Nope, not even close.
TimeSpan returns and takes integer values only. Like DateTime it internally stores the time(difference) as Ticks (a long integer; 1 tick = 100 Nanoseconds; 10,000 Ticks = 1 ms). All the other properties and outputs will just display a representation of the Ticks value.
Mind you, your computers and OS clock will definetly not run with that kind of accuracy to actually use ticks:
http://blogs.msdn.com/b/ericlippert/archive/2010/04/08/precision-and-accuracy-of-datetime.aspx
Even measuring below 20 ms resolution is pretty unrealistic.
Wednesday, September 16, 2015 4:47 PM | 1 vote
4.454545 is 4 seconds and 454545 milliseconds.
Not quite ;) 4 seconds, 454 milliseconds and 545 microseconds
Wednesday, September 16, 2015 6:19 PM | 1 vote
TimeSpan is accurate to ms so microseconds aren't going to work out (the fact that it stores ticks as nanosecond intervals isn't really relevant). If you need that kind of accuracy then you're going to have to use Ticks and do the conversion yourself. But be aware that TimeSpan's limit of ms means that some methods may not work correctly for you (like addition).

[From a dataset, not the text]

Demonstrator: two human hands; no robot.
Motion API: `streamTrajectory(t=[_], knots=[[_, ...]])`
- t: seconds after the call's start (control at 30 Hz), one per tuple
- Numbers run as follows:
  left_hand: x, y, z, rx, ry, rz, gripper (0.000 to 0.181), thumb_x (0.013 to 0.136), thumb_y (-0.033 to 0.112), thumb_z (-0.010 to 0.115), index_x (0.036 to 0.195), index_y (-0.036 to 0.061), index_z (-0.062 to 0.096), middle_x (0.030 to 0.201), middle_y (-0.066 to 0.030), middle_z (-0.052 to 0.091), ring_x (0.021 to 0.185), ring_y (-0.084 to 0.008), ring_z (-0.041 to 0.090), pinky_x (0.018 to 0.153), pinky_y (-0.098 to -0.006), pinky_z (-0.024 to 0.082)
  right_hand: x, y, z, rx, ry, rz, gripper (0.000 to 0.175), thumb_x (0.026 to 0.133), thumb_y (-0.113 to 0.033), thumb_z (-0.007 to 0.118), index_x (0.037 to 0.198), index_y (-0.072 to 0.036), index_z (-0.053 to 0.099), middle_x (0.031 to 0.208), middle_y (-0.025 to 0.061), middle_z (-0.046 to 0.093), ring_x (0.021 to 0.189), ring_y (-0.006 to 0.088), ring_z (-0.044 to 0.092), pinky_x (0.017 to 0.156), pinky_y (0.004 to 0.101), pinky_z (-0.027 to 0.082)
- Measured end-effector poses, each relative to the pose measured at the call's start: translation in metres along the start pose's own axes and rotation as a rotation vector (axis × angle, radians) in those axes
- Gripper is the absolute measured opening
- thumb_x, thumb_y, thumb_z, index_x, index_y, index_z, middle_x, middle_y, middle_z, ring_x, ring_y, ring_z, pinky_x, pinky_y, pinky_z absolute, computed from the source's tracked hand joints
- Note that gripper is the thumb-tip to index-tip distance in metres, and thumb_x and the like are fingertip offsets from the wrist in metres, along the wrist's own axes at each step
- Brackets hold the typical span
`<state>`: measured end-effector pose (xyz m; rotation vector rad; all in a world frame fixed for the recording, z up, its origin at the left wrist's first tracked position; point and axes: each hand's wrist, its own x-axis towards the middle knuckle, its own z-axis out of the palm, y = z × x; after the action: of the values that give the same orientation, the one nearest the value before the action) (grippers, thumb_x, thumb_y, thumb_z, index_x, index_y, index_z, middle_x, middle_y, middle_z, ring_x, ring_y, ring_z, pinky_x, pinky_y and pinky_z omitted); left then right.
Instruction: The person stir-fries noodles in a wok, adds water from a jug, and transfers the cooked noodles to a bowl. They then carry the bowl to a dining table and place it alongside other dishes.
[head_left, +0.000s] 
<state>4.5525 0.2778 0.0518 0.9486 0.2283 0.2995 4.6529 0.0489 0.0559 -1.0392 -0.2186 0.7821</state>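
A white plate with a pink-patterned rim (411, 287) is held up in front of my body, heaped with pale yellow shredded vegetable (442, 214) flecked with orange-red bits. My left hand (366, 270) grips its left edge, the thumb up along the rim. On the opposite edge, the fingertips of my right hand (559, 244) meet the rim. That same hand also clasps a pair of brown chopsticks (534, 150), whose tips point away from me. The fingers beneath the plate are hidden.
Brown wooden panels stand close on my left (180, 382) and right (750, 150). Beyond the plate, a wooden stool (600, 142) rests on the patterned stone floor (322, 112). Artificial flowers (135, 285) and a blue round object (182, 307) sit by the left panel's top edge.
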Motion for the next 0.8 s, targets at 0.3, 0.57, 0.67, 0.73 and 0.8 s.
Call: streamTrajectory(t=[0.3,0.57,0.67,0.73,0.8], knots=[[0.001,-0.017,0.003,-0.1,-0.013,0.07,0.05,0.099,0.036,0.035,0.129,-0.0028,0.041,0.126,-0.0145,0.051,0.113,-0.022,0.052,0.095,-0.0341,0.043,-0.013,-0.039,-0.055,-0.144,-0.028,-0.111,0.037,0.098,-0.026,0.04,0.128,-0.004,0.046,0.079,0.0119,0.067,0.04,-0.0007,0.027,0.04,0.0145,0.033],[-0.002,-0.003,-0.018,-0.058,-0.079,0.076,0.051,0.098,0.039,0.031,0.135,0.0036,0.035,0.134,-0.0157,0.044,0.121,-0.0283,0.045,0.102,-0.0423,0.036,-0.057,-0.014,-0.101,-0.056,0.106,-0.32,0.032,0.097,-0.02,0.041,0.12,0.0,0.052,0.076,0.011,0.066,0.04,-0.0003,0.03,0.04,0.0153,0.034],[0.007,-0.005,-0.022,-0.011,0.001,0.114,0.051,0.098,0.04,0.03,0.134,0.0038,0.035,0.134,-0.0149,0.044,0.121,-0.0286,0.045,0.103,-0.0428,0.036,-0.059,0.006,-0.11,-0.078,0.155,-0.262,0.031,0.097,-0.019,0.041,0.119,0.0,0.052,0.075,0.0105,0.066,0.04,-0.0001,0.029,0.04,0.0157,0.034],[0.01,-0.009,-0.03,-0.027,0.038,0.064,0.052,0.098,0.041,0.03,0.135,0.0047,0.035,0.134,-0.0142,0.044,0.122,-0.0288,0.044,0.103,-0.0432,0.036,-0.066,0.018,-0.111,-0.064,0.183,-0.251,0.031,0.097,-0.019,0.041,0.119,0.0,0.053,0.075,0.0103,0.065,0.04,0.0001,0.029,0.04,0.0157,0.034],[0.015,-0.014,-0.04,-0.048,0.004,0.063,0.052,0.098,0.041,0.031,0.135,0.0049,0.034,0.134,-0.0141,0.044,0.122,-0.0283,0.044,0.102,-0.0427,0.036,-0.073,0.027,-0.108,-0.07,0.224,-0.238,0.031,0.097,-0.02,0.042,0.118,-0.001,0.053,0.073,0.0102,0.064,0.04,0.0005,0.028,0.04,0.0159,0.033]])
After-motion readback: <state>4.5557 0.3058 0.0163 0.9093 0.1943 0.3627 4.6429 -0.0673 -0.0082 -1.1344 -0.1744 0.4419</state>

People have run into trouble trying to use TimeSpan for this kind of precision. It is recommended that you use one of the third party libraries available to represent time that is more precise if you need it. Alternatively if you are timing how long things take then Stopwatch will work. It can be manipulated to provide microsecond information by doing the calculations yourself.